WHAT YOU ARE ASKED TO DO
Please return the records below exactly as they appear, leaving every picture out.

Records drawn from a dataset:
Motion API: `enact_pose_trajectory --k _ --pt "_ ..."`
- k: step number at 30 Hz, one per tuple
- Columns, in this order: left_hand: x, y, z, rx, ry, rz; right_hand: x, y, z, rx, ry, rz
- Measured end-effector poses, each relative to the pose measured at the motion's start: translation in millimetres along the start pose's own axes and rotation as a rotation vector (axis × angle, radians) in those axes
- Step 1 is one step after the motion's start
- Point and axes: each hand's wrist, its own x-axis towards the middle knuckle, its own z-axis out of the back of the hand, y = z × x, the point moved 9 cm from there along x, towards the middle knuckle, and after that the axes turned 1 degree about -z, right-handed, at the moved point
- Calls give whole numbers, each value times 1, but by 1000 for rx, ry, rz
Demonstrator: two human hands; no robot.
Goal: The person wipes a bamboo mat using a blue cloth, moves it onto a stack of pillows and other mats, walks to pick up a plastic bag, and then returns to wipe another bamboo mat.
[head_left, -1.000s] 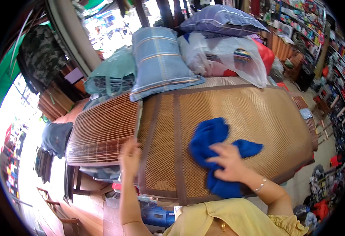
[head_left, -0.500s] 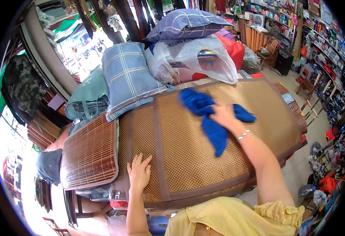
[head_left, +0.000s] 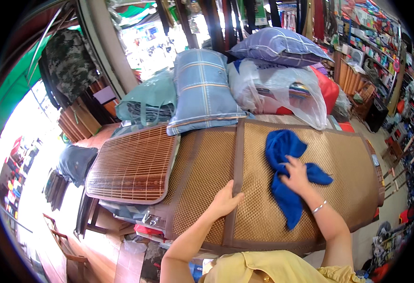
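Observation:
A tan woven mat (head_left: 339,188) with brown fabric borders covers the waist-high stack in front of me. On it lies a crumpled, bright blue cloth (head_left: 287,191), its ends spread out in several directions. My right hand (head_left: 295,175) presses into the middle of this cloth, fingers bent into its folds. At the brown border strip left of the cloth is my left hand (head_left: 225,200), its fingers close together and the thumb over the strip, closed on the mat's edge. Part of the left fingers is hidden.
A brown slatted bamboo mat (head_left: 130,165) lies at the left. Along the back are a blue checked pillow (head_left: 202,89), a green bag (head_left: 145,101), a clear plastic bag (head_left: 268,92) and a purple checked pillow (head_left: 282,47). A wooden chair (head_left: 63,240) stands low at left; shelves of goods line the right.
My left hand has moved from lying spread on the mat to the border strip, its fingers now together. The right hand and blue cloth have shifted nearer to me. The view has turned left.

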Motion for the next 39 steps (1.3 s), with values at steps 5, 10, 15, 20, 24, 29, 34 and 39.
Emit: enact_pose_trajectory --k 5,10,15,20,24,29,34,39 --pt "-67 12 102 -18 -298 -78 -37 204 -16 318 351 643" --pt "-121 93 148 110 -460 127 -79 287 -54 323 490 1024" --pt "-133 122 154 404 -575 201 30 273 -89 344 293 844" --pt "-137 94 152 283 -678 240 147 95 -92 -139 45 138" --pt "-136 92 151 358 -706 244 147 40 -72 -220 148 130" --pt "-144 97 148 402 -809 170 55 185 -45 135 650 724" --pt "-139 102 143 386 -766 170 -31 301 -66 105 642 998" --pt "-141 110 143 425 -773 222 26 328 -138 67 653 995"
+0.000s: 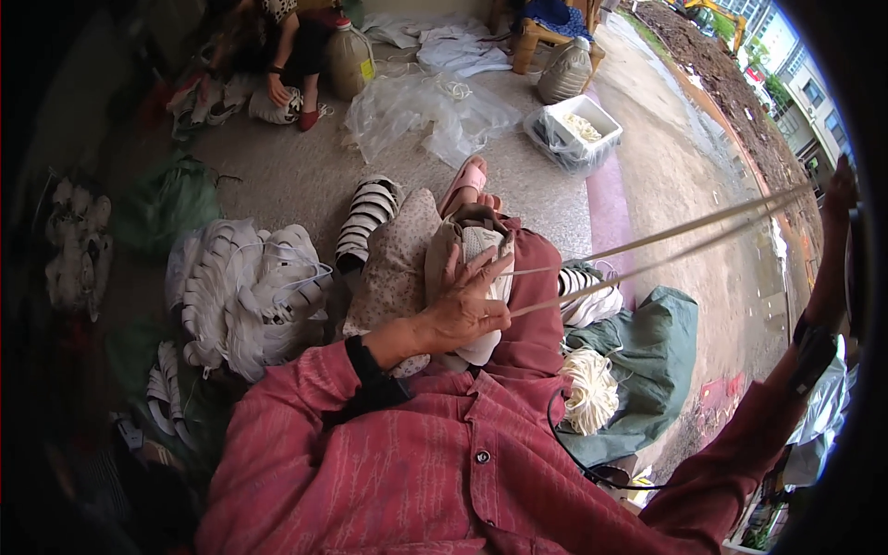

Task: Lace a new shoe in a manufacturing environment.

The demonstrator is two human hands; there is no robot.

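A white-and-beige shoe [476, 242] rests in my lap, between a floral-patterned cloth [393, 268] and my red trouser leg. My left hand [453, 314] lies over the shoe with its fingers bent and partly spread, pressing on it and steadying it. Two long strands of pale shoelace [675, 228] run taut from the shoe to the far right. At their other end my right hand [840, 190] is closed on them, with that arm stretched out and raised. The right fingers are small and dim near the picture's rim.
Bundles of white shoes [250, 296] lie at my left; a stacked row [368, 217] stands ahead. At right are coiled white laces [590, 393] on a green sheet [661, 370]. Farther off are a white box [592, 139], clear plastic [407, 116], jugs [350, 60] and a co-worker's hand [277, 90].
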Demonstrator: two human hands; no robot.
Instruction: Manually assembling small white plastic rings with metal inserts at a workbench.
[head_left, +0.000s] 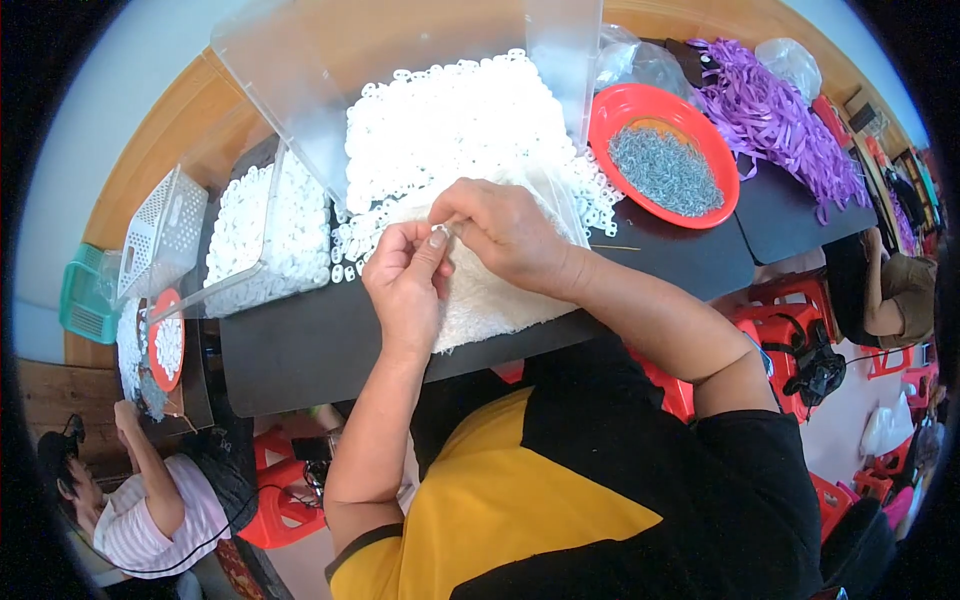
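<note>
My left hand (405,285) pinches a small white plastic piece (440,230) between thumb and fingertips. Right beside it, my right hand (510,235) has its fingers closed at the same spot; what they grip is hidden. Both hands hover over a cream fluffy cloth (490,310) on the dark table. Beyond them, a big heap of white plastic pieces with holes (455,125) spills from a clear plastic bin (280,75) that lies open toward me. To the right stands a red basin (605,110) with many small silvery metal parts (665,170).
At left is a clear box of white pieces (270,220), then a white perforated basket (165,230) and green basket (88,295). Purple ribbons (765,125) pile at far right. A thin brown stick (615,248) lies on the table (320,350). A co-worker (160,500) sits lower left.
</note>
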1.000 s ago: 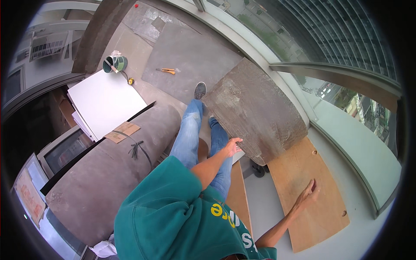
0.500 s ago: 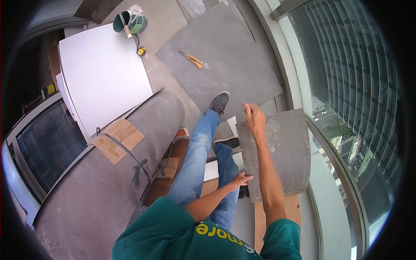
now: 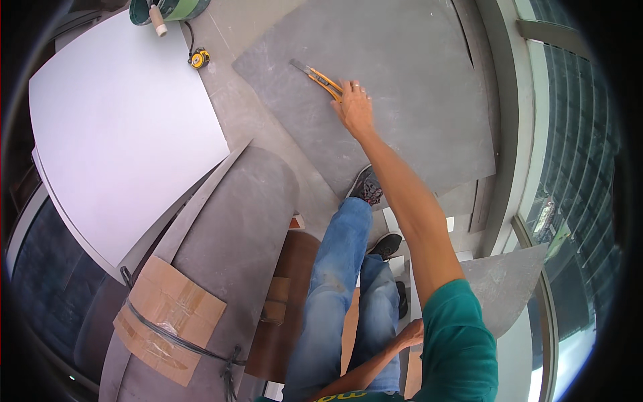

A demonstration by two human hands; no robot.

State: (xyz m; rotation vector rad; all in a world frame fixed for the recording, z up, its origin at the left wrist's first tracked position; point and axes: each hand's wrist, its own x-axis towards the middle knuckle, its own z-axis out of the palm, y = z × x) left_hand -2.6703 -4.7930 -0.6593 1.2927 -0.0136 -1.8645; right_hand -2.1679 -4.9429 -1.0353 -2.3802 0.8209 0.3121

ANSWER TO THE PROBLEM
Motion API: `enact_pose_trajectory --k _ --pt "_ ..."`
- k: step number at 30 Hz, one per tuple
- Columns, in this order: left_hand: x, y, z, rx, ry, rz; right_hand: x, y, z, rx, ry, rz
- Measured end-effector poses, each relative to the pose measured at the motion's start: translation in millimetres along the start pose's own axes and rotation as a rotation vector (axis × angle, radians) in those axes
- Step 1 is one step after the motion's start
- Point and axes: each hand's wrist, its own x-axis towards the middle knuckle, its own z-axis out of the back of the hand, y = z × x, the point moved 9 cm from there along x, towards the middle knuckle, and after that the axes turned 1 degree about -z, right-handed, at the moved point
- Calls give whole numbers, each value times 1, but by 1000 for rx, ry, rz
Demonstrator: two human hands; no robot.
Goal: The person wipes a bamboo mat using a blue cloth, moves it onto a stack of pillows and other mats, walks to pick up a plastic bag, and then returns to wipe another bamboo mat.
[head_left, -1.000s] 
[head_left, -0.500s] 
[head_left, +0.000s] 
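Observation:
A tan woven mat (head_left: 339,188) with brown fabric borders covers the waist-high stack in front of me. On it lies a crumpled, bright blue cloth (head_left: 287,191), its ends spread out in several directions. My right hand (head_left: 295,175) presses into the middle of this cloth, fingers bent into its folds. At the brown border strip left of the cloth is my left hand (head_left: 225,200), its fingers close together and the thumb over the strip, closed on the mat's edge. Part of the left fingers is hidden.
A brown slatted bamboo mat (head_left: 130,165) lies at the left. Along the back are a blue checked pillow (head_left: 202,89), a green bag (head_left: 145,101), a clear plastic bag (head_left: 268,92) and a purple checked pillow (head_left: 282,47). A wooden chair (head_left: 63,240) stands low at left; shelves of goods line the right.
My left hand has moved from lying spread on the mat to the border strip, its fingers now together. The right hand and blue cloth have shifted nearer to me. The view has turned left.
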
Motion for the next 39 steps (1.3 s), with values at steps 5, 10, 15, 20, 24, 29, 34 and 39.
Emit: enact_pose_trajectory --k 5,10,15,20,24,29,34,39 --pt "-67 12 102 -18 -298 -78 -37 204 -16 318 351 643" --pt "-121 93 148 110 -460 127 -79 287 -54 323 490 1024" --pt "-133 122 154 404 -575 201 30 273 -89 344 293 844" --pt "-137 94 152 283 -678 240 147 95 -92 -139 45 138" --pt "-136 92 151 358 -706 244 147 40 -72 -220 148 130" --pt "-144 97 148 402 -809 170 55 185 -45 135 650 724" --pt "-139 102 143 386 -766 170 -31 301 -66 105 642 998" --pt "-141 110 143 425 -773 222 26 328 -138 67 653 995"
+0.000s: 

Task: Lace a new shoe in a manufacturing environment.

The demonstrator is two human hands; there is no robot.

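A white-and-beige shoe [476, 242] rests in my lap, between a floral-patterned cloth [393, 268] and my red trouser leg. My left hand [453, 314] lies over the shoe with its fingers bent and partly spread, pressing on it and steadying it. Two long strands of pale shoelace [675, 228] run taut from the shoe to the far right. At their other end my right hand [840, 190] is closed on them, with that arm stretched out and raised. The right fingers are small and dim near the picture's rim.
Bundles of white shoes [250, 296] lie at my left; a stacked row [368, 217] stands ahead. At right are coiled white laces [590, 393] on a green sheet [661, 370]. Farther off are a white box [592, 139], clear plastic [407, 116], jugs [350, 60] and a co-worker's hand [277, 90].
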Demonstrator: two human hands; no robot.
Instruction: Manually assembling small white plastic rings with metal inserts at a workbench.
[head_left, +0.000s] 
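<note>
My left hand (405,285) pinches a small white plastic piece (440,230) between thumb and fingertips. Right beside it, my right hand (510,235) has its fingers closed at the same spot; what they grip is hidden. Both hands hover over a cream fluffy cloth (490,310) on the dark table. Beyond them, a big heap of white plastic pieces with holes (455,125) spills from a clear plastic bin (280,75) that lies open toward me. To the right stands a red basin (605,110) with many small silvery metal parts (665,170).
At left is a clear box of white pieces (270,220), then a white perforated basket (165,230) and green basket (88,295). Purple ribbons (765,125) pile at far right. A thin brown stick (615,248) lies on the table (320,350). A co-worker (160,500) sits lower left.
</note>
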1.000 s ago: 
0.500 s ago: 
now: 

A demonstration by two human hands; no robot.

State: (xyz m; rotation vector rad; all in a world frame fixed for the recording, z up, its origin at the left wrist's first tracked position; point and axes: each hand's wrist, its own x-axis towards the middle knuckle, its own z-axis out of the palm, y = z × x) left_hand -2.6703 -4.7930 -0.6593 1.2927 -0.0136 -1.8645; right_hand -2.1679 -4.9429 -1.0353 -2.3802 0.8209 0.3121

No more work remains for this exercise.